Not many people outside of Capitol Hill paid attention last month when the congressional leadership released next year’s legislative schedule. Its headline feature is a strikingly long summer recess: half of July and all of August, along with a few spotty weeks of work before the November election. There are plenty of other breaks as well; in all, the House will be in session for less than one-third of the year, and the Senate only a bit longer.
I suppose we could take Congress to task for not working hard enough, and I’m sure plenty of people will do so. But the schedule reveals an even more serious issue: it suggests that Congress, or at least its leadership, is unconcerned about how ineffective and even irrelevant the institution has become when it comes to policy making.
This has been a long-term trend, with plenty of responsibility to be laid at the feet of political leaders in both parties. Even some recent signs of progress, like the rewrite of the Elementary and Secondary Education Act, aren’t enough. Many people, within Washington and beyond, now take Congress’s weakened state for granted, almost as if it’s the natural order of things.
That is because wherever you turn, Congress has lost ground as an institution. The contrast with the presidency is especially stark. Every President in recent memory has expanded the power of his office, and for good reason. The modern world demands quick, decisive action, and Americans like presidents who act forcefully. Yet the result is that the balance of power has shifted dangerously toward the President.
This is especially apparent on two fronts where Congress ought to be resolute. One is the budget — the basic blueprint for the government — which is now largely the President’s responsibility. Congress cannot even produce a real budget any more; every year, it kicks the serious fiscal questions down the road — from hard decisions on tax reform to even harder decisions on spending. Its deference to the President is even more striking when it comes to committing U.S. forces overseas. Members of Congress happily criticize the President on issue after issue, lamenting that they cannot trust him and cannot work with him. Yet on some of the most important questions the government faces — whether, how, where, and when to intervene using military force — they defer utterly to the White House.
They do the same with the regulatory agencies. Members love to criticize the EPA, for instance, but rarely put their words into legislative action, and they fail repeatedly to do the kind of routine, painstaking oversight of federal agencies that would help eliminate wasted resources and bureaucratic overreach.
At the same time, they’ve handed economic power to the Federal Reserve. Fifty years ago, the ordinary American who could name the chair of the Fed was rare. Today, it’s hard to pick up a newspaper without reading about Janet Yellen and the Fed’s board of governors. Because Congress has essentially given up on trying to shape fiscal policy, it has put the Fed in charge of keeping the economy growing.
Meanwhile, the Supreme Court has become the principal way our country deals with a host of tough issues like abortion and affirmative action. These are matters that, ideally, would be wrestled through the legislative process. Instead, they’re up to the Court.

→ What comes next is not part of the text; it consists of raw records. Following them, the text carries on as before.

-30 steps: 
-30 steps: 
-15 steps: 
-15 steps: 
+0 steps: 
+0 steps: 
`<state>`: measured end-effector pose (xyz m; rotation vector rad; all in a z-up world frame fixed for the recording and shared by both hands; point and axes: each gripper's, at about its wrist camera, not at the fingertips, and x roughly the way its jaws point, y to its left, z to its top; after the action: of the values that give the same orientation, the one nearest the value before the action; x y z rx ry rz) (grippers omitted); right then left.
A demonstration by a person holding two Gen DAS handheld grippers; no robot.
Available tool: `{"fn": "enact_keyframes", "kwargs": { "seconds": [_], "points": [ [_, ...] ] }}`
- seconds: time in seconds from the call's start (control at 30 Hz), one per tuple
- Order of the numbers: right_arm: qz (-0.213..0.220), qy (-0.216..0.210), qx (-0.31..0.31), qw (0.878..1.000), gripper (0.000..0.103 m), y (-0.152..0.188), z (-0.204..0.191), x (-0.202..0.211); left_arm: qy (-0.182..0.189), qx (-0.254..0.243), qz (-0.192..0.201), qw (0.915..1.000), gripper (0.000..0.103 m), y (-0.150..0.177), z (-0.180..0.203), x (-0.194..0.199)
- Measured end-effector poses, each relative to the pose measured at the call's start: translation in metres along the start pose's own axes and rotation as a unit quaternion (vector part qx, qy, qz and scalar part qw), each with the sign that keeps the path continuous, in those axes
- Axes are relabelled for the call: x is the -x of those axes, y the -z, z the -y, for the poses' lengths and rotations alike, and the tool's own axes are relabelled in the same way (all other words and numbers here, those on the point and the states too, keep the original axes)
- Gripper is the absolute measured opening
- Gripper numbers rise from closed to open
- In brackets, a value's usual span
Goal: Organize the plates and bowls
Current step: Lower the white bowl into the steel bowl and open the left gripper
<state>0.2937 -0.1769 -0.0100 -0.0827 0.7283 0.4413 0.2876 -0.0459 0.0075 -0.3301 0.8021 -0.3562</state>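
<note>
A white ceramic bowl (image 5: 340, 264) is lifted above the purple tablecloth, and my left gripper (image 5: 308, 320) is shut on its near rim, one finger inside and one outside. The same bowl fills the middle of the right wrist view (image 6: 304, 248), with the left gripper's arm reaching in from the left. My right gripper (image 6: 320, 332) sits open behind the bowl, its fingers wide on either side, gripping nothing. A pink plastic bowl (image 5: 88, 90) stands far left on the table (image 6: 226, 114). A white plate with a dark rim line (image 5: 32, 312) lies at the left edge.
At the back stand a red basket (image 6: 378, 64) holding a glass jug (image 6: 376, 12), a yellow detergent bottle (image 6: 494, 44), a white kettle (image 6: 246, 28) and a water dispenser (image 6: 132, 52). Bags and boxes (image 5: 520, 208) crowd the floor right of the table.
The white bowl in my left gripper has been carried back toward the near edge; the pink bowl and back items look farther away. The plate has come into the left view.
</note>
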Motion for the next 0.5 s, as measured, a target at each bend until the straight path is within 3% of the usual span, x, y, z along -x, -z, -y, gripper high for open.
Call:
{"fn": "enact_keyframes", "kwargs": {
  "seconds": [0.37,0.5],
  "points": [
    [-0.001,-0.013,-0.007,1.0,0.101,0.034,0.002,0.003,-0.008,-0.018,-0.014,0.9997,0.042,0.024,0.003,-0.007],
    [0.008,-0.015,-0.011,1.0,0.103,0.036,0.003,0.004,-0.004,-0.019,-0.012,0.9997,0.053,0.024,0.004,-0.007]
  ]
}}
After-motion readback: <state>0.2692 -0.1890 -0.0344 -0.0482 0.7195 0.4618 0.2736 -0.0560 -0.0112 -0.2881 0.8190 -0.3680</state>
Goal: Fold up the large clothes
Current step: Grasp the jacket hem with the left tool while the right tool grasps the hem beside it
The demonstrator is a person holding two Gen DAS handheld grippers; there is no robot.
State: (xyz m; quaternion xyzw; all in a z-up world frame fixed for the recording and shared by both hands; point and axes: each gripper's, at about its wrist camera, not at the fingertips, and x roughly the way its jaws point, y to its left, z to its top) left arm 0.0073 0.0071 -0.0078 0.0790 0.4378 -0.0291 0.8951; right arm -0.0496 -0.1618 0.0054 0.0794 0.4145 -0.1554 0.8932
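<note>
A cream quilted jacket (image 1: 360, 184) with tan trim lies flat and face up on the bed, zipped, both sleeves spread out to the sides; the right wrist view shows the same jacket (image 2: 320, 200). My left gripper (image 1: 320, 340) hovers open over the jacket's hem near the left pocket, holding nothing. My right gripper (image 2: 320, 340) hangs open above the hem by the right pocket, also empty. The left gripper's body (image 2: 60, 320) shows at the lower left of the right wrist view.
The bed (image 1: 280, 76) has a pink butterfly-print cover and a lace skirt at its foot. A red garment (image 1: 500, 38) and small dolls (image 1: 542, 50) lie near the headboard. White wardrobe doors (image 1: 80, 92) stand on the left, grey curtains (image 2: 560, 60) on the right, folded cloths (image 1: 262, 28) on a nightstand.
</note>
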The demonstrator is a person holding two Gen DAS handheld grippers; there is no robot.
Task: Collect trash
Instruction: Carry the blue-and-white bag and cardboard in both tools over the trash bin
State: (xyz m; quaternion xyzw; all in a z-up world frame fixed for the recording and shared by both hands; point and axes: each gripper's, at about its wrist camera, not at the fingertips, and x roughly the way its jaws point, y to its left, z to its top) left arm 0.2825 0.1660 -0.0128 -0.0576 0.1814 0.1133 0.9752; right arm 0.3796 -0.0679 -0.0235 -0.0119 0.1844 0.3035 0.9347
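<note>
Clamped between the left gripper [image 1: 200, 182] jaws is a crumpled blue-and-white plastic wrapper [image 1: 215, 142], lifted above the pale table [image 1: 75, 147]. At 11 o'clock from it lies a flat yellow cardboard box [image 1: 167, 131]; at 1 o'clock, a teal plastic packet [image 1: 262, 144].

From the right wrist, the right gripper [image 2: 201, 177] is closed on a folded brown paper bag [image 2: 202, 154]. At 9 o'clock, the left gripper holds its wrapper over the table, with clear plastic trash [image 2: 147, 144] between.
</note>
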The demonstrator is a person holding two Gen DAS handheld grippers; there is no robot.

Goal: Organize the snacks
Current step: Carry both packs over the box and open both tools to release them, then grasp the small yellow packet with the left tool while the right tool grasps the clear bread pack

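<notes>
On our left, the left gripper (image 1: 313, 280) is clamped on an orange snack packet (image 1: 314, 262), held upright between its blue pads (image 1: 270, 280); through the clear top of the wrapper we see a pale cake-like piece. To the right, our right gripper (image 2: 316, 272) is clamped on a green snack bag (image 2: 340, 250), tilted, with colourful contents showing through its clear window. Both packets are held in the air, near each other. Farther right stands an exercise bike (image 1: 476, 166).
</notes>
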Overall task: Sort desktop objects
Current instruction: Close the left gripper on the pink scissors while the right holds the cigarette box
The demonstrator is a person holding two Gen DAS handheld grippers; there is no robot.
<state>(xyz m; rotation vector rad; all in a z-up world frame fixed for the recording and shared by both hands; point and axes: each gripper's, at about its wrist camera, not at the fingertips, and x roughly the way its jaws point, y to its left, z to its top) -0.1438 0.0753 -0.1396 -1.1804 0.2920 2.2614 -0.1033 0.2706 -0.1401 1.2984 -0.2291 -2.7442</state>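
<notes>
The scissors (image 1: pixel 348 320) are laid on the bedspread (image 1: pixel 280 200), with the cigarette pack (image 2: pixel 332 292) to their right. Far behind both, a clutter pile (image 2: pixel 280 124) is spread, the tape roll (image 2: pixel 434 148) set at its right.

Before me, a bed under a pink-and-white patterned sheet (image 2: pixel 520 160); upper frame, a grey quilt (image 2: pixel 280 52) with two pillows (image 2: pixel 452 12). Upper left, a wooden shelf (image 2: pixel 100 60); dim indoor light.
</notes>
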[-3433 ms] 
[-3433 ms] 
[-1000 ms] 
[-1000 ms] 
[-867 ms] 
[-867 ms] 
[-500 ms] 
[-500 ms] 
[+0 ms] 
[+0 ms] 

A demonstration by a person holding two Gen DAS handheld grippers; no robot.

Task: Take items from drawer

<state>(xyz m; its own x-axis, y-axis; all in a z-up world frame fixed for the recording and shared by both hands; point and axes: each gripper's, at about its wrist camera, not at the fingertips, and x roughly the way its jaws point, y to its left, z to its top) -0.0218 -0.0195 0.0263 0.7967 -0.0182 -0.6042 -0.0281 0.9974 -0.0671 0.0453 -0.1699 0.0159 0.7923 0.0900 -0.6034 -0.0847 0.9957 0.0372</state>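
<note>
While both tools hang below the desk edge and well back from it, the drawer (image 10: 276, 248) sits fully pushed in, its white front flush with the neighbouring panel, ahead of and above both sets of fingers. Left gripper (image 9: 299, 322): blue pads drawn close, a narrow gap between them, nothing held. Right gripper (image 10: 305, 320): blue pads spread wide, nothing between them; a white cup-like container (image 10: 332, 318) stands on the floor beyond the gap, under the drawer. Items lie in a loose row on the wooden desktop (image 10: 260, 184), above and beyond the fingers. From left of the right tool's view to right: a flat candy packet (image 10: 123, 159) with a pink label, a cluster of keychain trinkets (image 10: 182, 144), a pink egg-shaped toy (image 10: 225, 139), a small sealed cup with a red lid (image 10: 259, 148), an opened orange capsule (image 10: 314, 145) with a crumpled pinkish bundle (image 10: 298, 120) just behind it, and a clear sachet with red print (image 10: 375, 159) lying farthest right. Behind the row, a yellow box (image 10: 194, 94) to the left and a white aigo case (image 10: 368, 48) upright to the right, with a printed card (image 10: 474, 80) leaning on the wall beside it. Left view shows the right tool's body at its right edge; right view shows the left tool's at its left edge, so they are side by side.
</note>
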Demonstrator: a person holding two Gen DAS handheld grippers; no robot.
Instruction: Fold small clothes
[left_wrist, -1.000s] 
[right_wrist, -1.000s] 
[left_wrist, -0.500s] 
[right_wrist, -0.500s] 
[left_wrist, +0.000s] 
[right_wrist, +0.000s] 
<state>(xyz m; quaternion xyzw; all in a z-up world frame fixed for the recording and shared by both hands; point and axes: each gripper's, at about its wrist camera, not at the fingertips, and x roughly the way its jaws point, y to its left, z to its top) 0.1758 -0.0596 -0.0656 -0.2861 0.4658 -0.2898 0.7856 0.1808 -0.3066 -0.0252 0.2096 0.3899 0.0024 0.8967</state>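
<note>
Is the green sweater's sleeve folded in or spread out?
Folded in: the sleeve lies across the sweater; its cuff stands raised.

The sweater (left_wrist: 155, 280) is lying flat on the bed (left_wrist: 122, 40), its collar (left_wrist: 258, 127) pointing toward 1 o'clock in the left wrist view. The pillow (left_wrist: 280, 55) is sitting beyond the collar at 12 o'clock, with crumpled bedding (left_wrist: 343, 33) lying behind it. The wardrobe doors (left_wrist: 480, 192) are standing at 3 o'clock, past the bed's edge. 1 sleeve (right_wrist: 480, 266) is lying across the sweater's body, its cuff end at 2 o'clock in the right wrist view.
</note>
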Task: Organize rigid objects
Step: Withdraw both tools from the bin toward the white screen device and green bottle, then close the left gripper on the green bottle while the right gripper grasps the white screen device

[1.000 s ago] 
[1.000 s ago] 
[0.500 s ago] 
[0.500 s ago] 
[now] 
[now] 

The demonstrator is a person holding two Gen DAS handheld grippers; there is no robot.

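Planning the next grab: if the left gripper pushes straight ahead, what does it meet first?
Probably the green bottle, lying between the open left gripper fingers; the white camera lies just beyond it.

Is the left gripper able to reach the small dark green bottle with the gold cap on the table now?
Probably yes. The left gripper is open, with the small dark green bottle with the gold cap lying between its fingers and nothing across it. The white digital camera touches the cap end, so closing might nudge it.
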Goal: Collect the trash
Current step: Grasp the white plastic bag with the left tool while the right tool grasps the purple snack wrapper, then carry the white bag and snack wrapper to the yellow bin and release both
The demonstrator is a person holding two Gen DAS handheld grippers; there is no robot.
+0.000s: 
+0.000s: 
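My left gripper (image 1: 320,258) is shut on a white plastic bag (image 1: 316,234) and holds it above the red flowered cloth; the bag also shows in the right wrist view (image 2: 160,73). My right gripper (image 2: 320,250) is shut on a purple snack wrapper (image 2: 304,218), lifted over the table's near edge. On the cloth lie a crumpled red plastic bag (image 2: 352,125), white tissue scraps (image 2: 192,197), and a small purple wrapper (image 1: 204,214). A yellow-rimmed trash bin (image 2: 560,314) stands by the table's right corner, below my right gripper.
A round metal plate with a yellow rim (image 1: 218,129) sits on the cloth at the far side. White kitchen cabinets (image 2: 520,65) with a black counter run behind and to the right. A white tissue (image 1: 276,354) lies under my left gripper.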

Congress these days is failing to assert its responsibilities under the Constitution — it is far from being the co-equal branch our Founders envisioned. And many of its members agree. They don’t believe the institution they serve is doing its job — they’d point, for instance, to immigration reform, which Speaker Paul Ryan recently announced the House would not even touch next year, despite the pressing need. Here is an issue practically begging for rolled-up sleeves on Capitol Hill. Yet instead of action, they get a congressional schedule that sends members back to their districts for most of the year.
Which may be the most distressing part of it all. Instead of being concerned enough about Congress’s weakness and inactivity to take action, its leaders, at least, appear to believe that many of the toughest issues on the national agenda are beyond their capability to resolve.
Lee Hamilton is a Distinguished Scholar, Indiana University School of Global and International Studies; and a professor of Practice, IU School of Public and Environmental Affairs. He was a member of the U.S. House of Representatives for 34 years.